**TASK PROMPT**
With pictures left out, copy exactly every line from the one containing "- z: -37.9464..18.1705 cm" through the end of the material.

**DATA SHOWN**
*** Begin section ***
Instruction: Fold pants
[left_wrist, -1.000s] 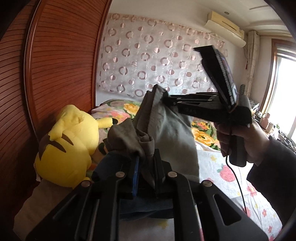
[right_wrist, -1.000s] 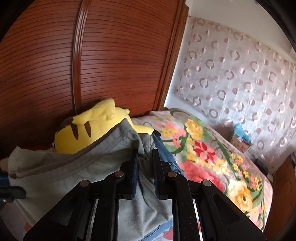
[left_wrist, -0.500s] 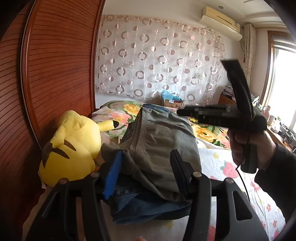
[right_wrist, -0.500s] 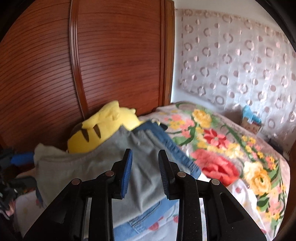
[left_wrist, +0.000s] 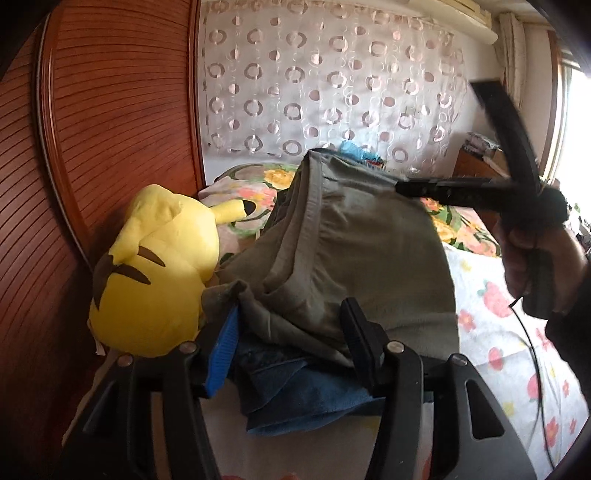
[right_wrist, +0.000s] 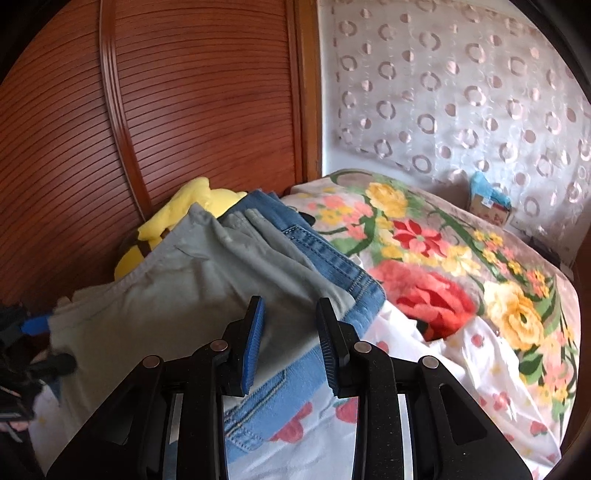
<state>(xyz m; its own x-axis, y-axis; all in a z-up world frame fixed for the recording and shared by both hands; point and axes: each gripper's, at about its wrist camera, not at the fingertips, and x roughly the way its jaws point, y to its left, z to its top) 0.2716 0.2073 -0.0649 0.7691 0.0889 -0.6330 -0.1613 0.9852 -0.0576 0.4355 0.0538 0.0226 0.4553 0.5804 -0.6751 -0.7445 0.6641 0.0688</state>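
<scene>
Folded grey-green pants (left_wrist: 354, 251) lie on top of folded blue jeans (left_wrist: 306, 391) on the bed. My left gripper (left_wrist: 291, 325) is open, its jaws spread on either side of the near edge of the pants. In the right wrist view the same pants (right_wrist: 192, 291) lie on the jeans (right_wrist: 325, 258). My right gripper (right_wrist: 290, 321) is open and empty, just above the pants' edge. It also shows in the left wrist view (left_wrist: 406, 186), held over the far end of the pile.
A yellow plush toy (left_wrist: 155, 273) sits left of the pile, against the brown slatted wardrobe door (left_wrist: 110, 129). A flowered blanket (right_wrist: 443, 251) lies to the right. A small blue-topped box (right_wrist: 489, 203) stands by the curtain. The bed sheet (left_wrist: 498, 332) has red flowers.
Both grippers were shut on the grey-green pants a second ago. They have opened and let go. The pants now rest flat on the jeans, and both grippers have drawn back slightly.
</scene>
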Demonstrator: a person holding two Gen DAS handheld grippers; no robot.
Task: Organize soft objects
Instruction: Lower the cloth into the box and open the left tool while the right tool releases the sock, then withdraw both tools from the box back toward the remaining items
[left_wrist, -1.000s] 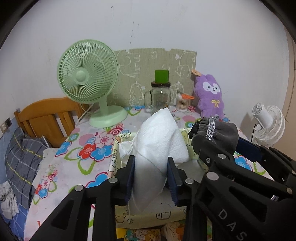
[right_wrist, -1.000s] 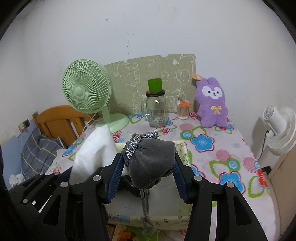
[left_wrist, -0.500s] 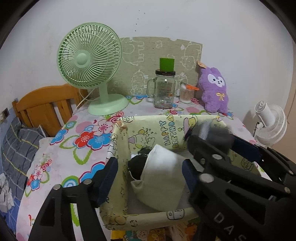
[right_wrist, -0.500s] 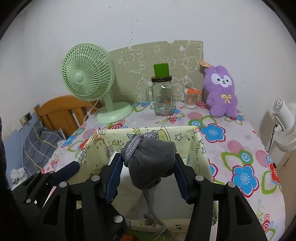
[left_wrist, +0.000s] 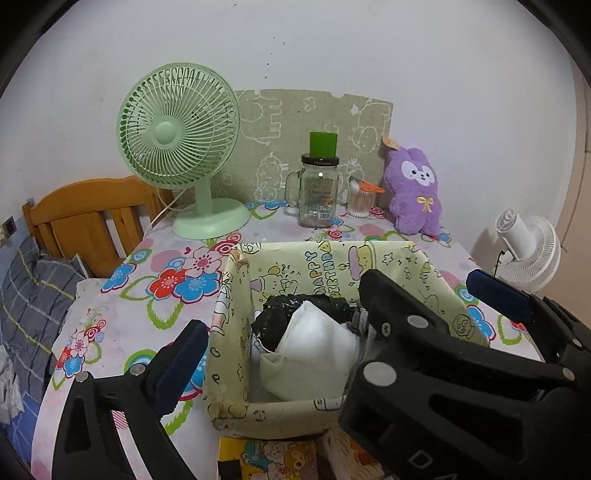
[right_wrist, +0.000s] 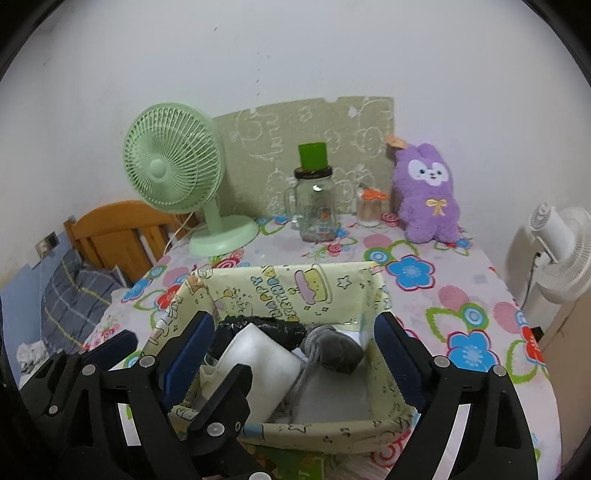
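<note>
A cream cartoon-print box (left_wrist: 332, 258) stands on the floral tablecloth. Inside it a white cloth bundle (left_wrist: 314, 347) lies on something black (left_wrist: 295, 306), beside a grey drawstring pouch (right_wrist: 336, 347). My left gripper (left_wrist: 295, 365) hangs over the box's near left part. Its jaws are opening, with the white bundle loose below and between them. My right gripper (right_wrist: 293, 349) is over the box too. Its jaws are also opening and its blue pads (right_wrist: 192, 347) stand clear of the pouch. A purple plush rabbit (left_wrist: 415, 195) sits at the back right.
A green desk fan (left_wrist: 177, 136), a glass jar mug topped by a green cup (left_wrist: 319, 195) and a cotton-swab jar (left_wrist: 360, 201) line the back. A white fan (left_wrist: 528, 251) stands off the right edge. A wooden headboard (left_wrist: 88, 214) and bedding are at left.
Both grippers have opened. The white bundle has left the left jaws and the grey pouch has left the right jaws, and both now lie in the box.
</note>
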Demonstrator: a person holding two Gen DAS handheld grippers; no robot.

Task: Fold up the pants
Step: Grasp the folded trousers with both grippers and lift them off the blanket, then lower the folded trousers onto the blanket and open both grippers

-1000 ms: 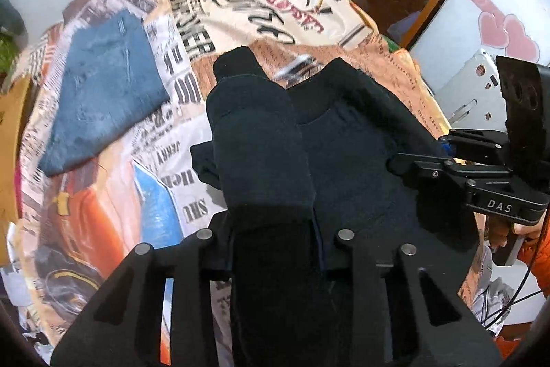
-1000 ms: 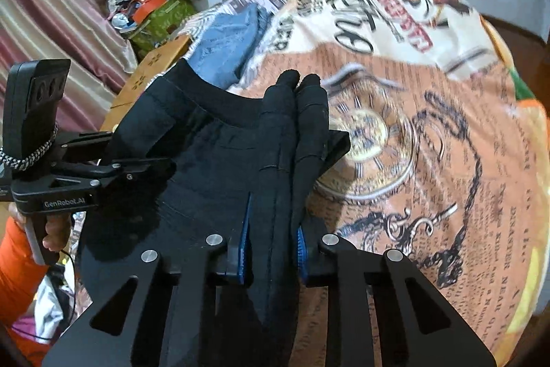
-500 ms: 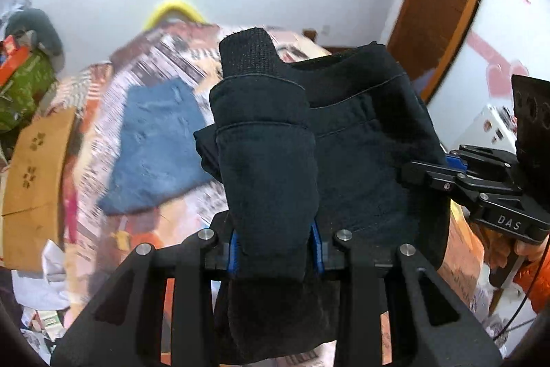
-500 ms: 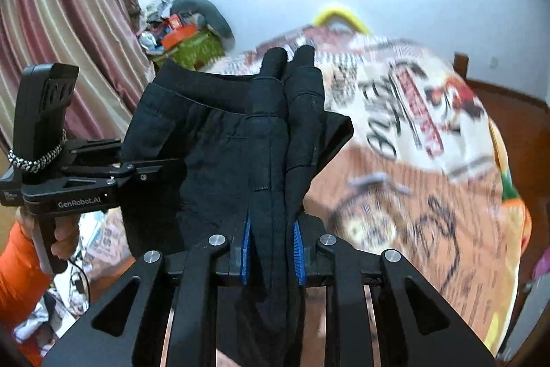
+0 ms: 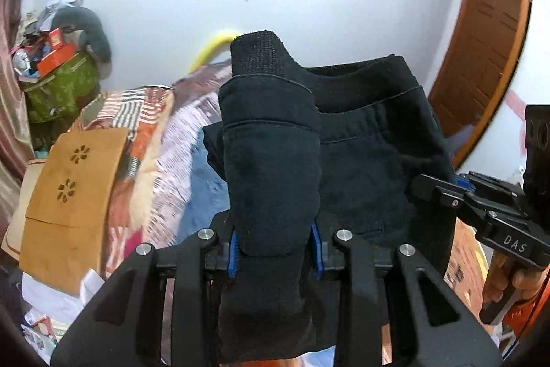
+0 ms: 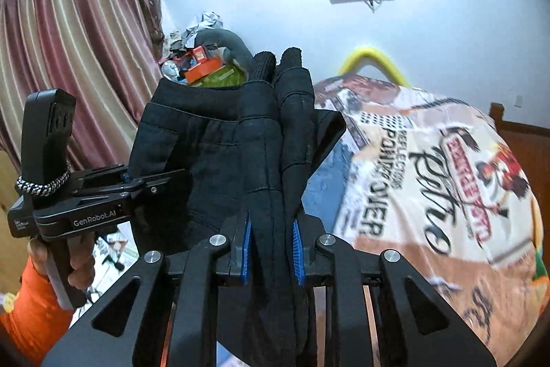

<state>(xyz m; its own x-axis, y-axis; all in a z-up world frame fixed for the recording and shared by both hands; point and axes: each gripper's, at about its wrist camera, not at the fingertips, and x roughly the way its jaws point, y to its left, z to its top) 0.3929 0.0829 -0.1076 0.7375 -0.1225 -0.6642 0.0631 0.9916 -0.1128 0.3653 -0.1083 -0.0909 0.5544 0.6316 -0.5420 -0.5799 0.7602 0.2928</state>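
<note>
Black pants (image 5: 371, 157) held aloft, left gripper (image 5: 275, 250) and right gripper (image 6: 271, 250) fingers clamped on them.

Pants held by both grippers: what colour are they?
Black pants, clearest in the right wrist view.

pants (image 5: 361, 160) block ahead | open air above | bed (image 6: 447, 195) below
</note>
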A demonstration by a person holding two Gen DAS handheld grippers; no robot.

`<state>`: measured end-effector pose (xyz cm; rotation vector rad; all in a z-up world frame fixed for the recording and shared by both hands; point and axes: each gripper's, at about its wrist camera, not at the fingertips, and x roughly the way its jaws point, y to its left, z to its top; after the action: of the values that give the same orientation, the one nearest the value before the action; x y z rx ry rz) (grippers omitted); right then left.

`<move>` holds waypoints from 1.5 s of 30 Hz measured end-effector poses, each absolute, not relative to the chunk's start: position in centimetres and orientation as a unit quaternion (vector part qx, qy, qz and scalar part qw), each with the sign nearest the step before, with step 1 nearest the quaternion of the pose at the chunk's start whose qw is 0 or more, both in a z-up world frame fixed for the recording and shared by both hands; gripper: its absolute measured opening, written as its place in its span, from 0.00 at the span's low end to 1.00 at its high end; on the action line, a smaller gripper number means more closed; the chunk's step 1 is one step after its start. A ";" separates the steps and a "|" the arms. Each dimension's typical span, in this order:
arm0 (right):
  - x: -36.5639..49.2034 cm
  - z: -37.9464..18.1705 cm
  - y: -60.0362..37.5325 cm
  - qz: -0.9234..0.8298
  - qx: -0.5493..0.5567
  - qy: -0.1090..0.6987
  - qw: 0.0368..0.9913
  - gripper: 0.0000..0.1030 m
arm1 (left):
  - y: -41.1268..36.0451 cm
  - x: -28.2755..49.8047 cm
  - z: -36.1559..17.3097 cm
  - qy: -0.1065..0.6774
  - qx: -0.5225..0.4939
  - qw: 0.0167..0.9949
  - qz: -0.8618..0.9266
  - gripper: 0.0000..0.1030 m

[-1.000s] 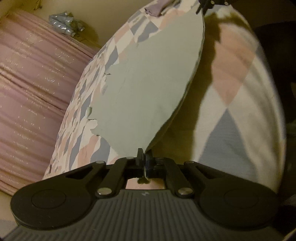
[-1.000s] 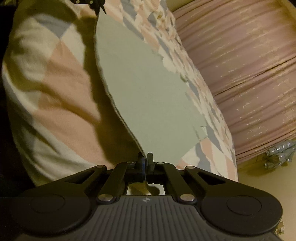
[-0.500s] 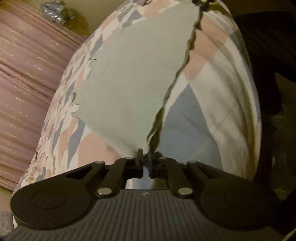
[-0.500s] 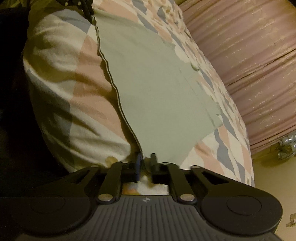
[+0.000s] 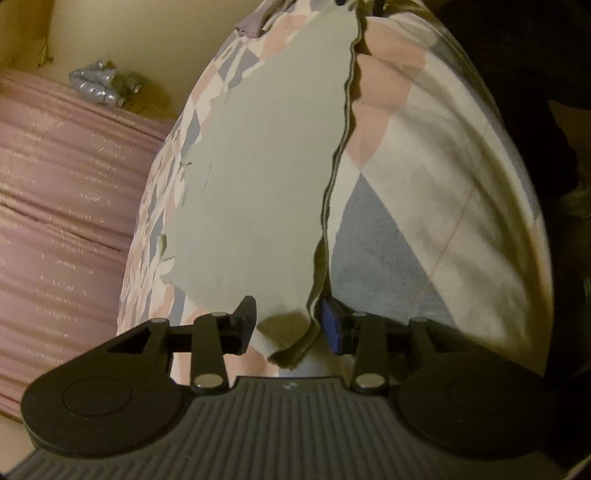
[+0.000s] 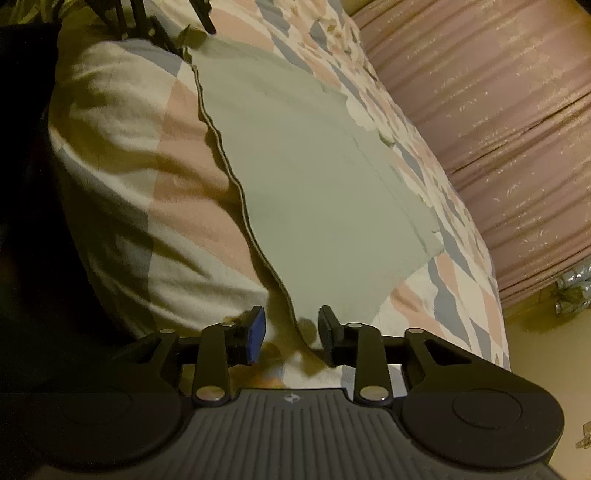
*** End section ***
**RESPONSE TO THIS EXERCISE**
  - z: -37.9464..18.1705 cm
  - y: -60.0362..37.5325 cm
  - qz: -0.9234..0.8298
  - qx: -0.5493..0.5567
  - qy: -0.1090..0.6987
  - qw: 0.0368..0.9913
  - gripper: 0.0000..0.1030 m
arm1 (left):
  - y: -41.1268..36.0451 cm
  - x: -28.2755..49.8047 cm
  - z: -36.1559..17.3097 cm
  - qy: -0.1065..0.6774
  - qx: -0.5225..0.4939
  - qw: 0.0167..0.9949
  - qz: -0.8618..0.9266
  - gripper: 0.0000..0.1030 m

[-1.000s] 
[-1.000s] 
[-0.500s] 
[-0.500s] 
[+0.000s] 
[+0.000s] 

No additional response is needed to complete this exercise.